Utah Rwandan Community Discuss 1994 Genocide against Tutsi 29 Years Later

Madeline Van Wagenen

Jean-Claude Kamali, President of Rwandan Community of Utah, poses for a photo at the South Jordan Public Library in South Jordan, Utah on Saturday, April 22, 2023. (Photo by Madeline Van Wagenen | The Daily Utah Chronicle)

By Paul Hakizimana, News Writer

 

The 1994 Rwandan Genocide against the Tutsi was one of the darkest times in human history.

In a press release from April 7, the anniversary of the genocide, António Guterres, the secretary general of the United Nations, commemorated the tragedy.

“On this International Day of Reflection on the 1994 Genocide Against the Tutsi in Rwanda, we mourn the more than one million children, women, and men who perished in one hundred days of horror 29 years ago,” he said.

In 2023, Rwanda is commemorating the genocide perpetrated against the Tutsi 29 years ago. The UN estimated that in 100 days, in addition to more than 1 million lives lost, between 100,000 and 250,000 women were raped during the genocide.

According to Human Rights Watch, “[t]he genocide was not a killing machine that rolled inexorably forward but rather a campaign to which participants were recruited over time by the use of threat and incentives.”

Jean Claude Kamali, president of the Rwandan American- Community in Utah, said, “Genocide against the Tutsi did not start in a vacuum; it was a decade of propaganda. Hutu militias were trained to kill cockroaches, [Tutsi] and were given guns, machetes, and clubs by the regime of former President Juvénal Habyarimana to carry out this mass atrocity killing.” 

The children of refugees who grew up in exile were refused repatriation by the Habyarimana regime.

The Rwandan Patriotic Front is a Rwandan political party comprised of children of Tutsi refugees who created a rebel group to put pressure on the government and at the same time, fought to stop the mass killing that was taking place in the country.

Charles Kabano, a survivor of the genocide and a resident of Utah, spoke about the trauma he endured.

“We were five children with my parents,” he said. “During the genocide, my father was killed, and my two younger sisters. My aunt with four of her children, my paternal uncle, who was also my godfather, was killed with two children, and my maternal uncle, his wife and three children were slaughtered.” 

Kabano said the memories of genocide “stay with us.”

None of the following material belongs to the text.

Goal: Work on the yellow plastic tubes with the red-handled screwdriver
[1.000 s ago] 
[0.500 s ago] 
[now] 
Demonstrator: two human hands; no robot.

“From the moment you grow up, you graduate from university, you don’t see your dad come to congratulate you, and you see other people’s parents, … you have kids, sometimes they ask about their grandfather, and it’s hard to explain to them, and it takes me back,” Kabano said.

Survivors struggle daily with broken bodies and have been traumatized by what happened, but they have chosen to recreate trust and restore hope and forgiveness as the path forward for their country and the next generation. In 2020, the Utah legislature unanimously passed a house resolution remembering the genocide against the Tutsi in Rwanda. However, community members say more must be done in terms of recognition and education.

According to Kamali, the Rwandan community hopes Gov. Spencer Cox will release an annual statement to commemorate the genocide against the Tutsi. Currently, the community of Rwanda is working with Salt Lake County to build a monument as a memorial site. 

“[This] will help Utahns and survivors in general to remember the history of Rwanda and what happened during 1994,” Kamali said.